Aqui está a origem dos atuais hábitos principescos e cortesãos da Cúria romana, da Hierarquia eclesiástica, dos Cardeais e especialmente do Papa. Sua origem é o estilo pagão dos imperadores romanos e a suntuosidade dos príncipes renascentistas. Houve, pois, um processo de paganização e de mundanização da igreja como instituição hierárquica.
Os que querem a volta à tradição ritual que cerca a figura do Papa sequer tem consciência deste processo historicamente datado. Insistem na volta de algo que não passa pelo crivo dos valores evangélicos e da prática de Jesus.
Que está fazendo o Papa Francisco? Está restituindo ao papado e à toda a Hierarquia seu estilo verdadeiro, ligado à Tradição de Jesus e dos Apóstolos. Na realidade está voltando à tradição mais antiga, operando uma despaganização do papado dentro do espírito evangélico, vivido tão emblematicamente por seu inspirador São Francisco de Assis.

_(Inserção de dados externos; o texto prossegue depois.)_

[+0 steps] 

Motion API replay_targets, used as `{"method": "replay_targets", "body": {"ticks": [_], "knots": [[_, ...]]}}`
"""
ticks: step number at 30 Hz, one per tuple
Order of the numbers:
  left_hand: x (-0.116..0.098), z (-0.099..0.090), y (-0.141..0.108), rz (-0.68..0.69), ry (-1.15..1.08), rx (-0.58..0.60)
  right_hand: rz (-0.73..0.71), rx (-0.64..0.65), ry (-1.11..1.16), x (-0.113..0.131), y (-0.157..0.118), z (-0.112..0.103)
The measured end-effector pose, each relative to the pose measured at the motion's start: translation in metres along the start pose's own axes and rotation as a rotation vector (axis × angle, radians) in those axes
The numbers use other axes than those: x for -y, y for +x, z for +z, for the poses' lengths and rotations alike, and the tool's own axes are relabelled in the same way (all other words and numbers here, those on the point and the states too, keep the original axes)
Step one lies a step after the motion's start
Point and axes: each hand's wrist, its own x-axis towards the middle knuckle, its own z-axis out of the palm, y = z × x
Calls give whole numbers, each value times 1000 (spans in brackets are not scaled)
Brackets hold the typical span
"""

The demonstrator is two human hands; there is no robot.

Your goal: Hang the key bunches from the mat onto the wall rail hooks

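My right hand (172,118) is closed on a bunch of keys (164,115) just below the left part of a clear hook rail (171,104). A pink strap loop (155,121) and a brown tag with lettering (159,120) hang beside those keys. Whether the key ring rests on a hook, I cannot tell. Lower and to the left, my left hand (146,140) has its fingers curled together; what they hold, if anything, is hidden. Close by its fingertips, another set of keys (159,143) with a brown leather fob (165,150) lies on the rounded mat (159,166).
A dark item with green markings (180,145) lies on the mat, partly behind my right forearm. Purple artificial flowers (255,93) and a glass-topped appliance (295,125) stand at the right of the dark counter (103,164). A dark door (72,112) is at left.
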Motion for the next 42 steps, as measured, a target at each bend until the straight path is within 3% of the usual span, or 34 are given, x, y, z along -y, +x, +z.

A autêntica Tradição está no lado do Papa Francisco. Os tradicionalistas são apenas tradicionalistas e não tradicionais. Estão mais próximos do palácio de Herodes e de César Augusto do que da gruta de Belém e da casa do artesão de Nazaré. Contra eles está a prática de Jesus e suas palavras sobre o despojamento, a simplicidade, a humildade e o poder como serviço e não como fazem os príncipes pagãos e “os grandes que subjugam e dominam: convosco não deve ser assim; o maior seja como o menor e quem manda, como quem serve”(Lc 22, 26).
O Papa Francisco fala a partir desta originária e mais antiga Tradição, a de Jesus e dos Apóstolos. Por isso desestabiliza os conservadores que ficaram sem argumentos.
Fonte: Publicado por Leonardo Boff, via http://www.pavablog.com/
Comentário: Leonardo Boff é autor de vários livros como: Igreja: carisma e poder, Record, Rio 2005; Jesus Cristo Libertador, Vozes, 1972; A Água e a Galinha: uma metáfora da condição humana, Vozes, 1997, apenas para citar três dos mais conhecidos do autor. Eu particularmente já li os três entre outros. Pelo livro "Igreja, Carisma e Poder", escrito em 1981, Boff foi punido pelo então Cardeal Ratzinger (depois papa Bento XVI) com silêncio em 1985. Em 1992 ouve outra punição do Vaticano, nessa época, Boff pede o desligamento da sua ordem religiosa franciscana e logo em seguida se torna professor de filosofia da Universidade do Estado do Rio. É um dos maiores expoentes da Teologia da Libertação no Brasil e da América Latina. Atualmente também milita nas questões ligado a ecologia.